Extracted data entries

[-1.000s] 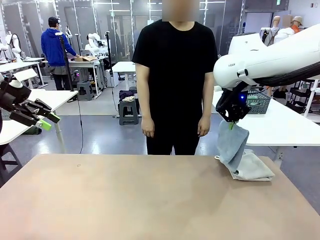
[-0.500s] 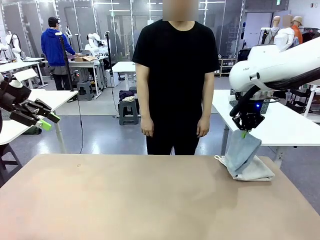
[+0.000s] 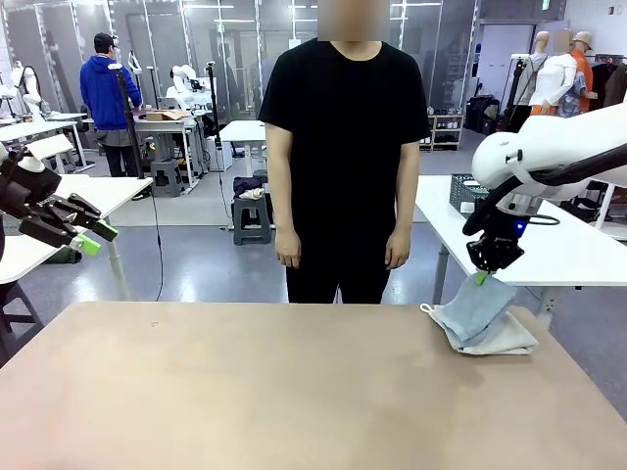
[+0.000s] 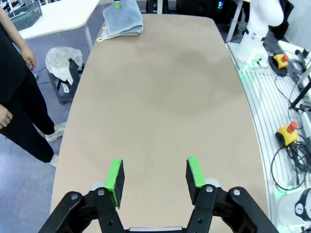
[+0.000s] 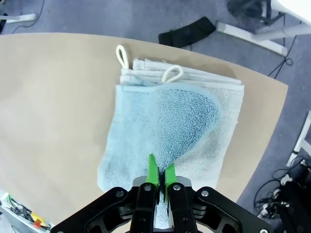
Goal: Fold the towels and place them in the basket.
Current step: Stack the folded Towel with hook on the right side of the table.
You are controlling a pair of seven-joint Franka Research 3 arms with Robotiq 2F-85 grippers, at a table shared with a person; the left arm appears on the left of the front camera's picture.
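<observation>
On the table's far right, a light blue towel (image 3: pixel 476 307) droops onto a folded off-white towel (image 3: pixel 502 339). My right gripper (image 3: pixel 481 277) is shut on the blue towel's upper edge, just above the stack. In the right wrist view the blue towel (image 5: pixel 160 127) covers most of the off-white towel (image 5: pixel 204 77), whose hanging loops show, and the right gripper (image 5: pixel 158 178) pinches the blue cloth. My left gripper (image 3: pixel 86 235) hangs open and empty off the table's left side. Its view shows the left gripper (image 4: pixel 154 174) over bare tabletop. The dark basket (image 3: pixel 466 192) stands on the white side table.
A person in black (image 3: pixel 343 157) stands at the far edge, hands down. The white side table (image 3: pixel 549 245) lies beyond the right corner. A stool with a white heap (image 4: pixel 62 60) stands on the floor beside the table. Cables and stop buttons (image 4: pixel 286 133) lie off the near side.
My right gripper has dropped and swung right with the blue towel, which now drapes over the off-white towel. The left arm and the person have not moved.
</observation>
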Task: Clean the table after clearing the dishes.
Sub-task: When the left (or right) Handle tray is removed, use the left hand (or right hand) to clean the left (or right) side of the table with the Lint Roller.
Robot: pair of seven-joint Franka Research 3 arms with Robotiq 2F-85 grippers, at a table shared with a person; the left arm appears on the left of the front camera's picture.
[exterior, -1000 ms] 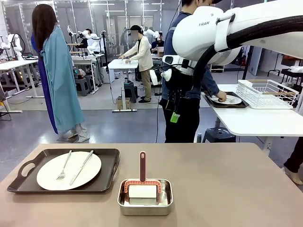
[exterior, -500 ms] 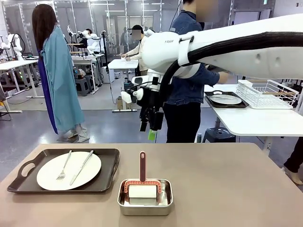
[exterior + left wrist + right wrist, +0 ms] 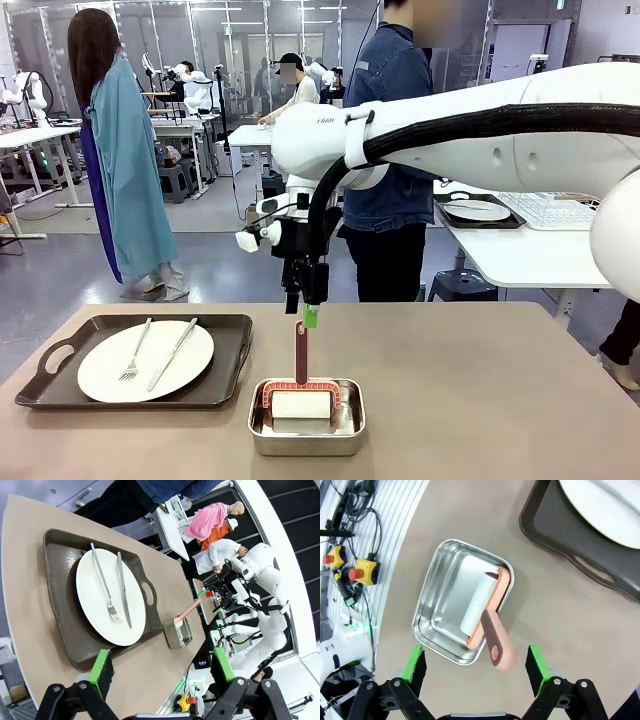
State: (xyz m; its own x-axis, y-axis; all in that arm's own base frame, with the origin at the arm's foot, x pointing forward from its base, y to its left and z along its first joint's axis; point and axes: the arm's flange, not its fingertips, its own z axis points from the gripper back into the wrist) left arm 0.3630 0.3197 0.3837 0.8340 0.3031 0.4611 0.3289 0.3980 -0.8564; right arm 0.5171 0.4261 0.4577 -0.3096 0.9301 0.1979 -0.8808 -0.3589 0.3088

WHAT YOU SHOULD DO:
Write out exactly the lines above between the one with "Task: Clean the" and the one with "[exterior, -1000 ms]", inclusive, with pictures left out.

RESULT OF THIS TASK:
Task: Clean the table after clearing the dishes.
Sub-task: When the left (or right) Handle tray is removed, use the left hand (or right hand) to clean the left (or right) side of the table with the Lint Roller.
Robot: pair of seven-joint Franka Research 3 arms with Robotiq 2F-85 grippers, at a table shared with a person; the left arm appears on the left of the front camera's picture.
[exterior, -1000 ms] 

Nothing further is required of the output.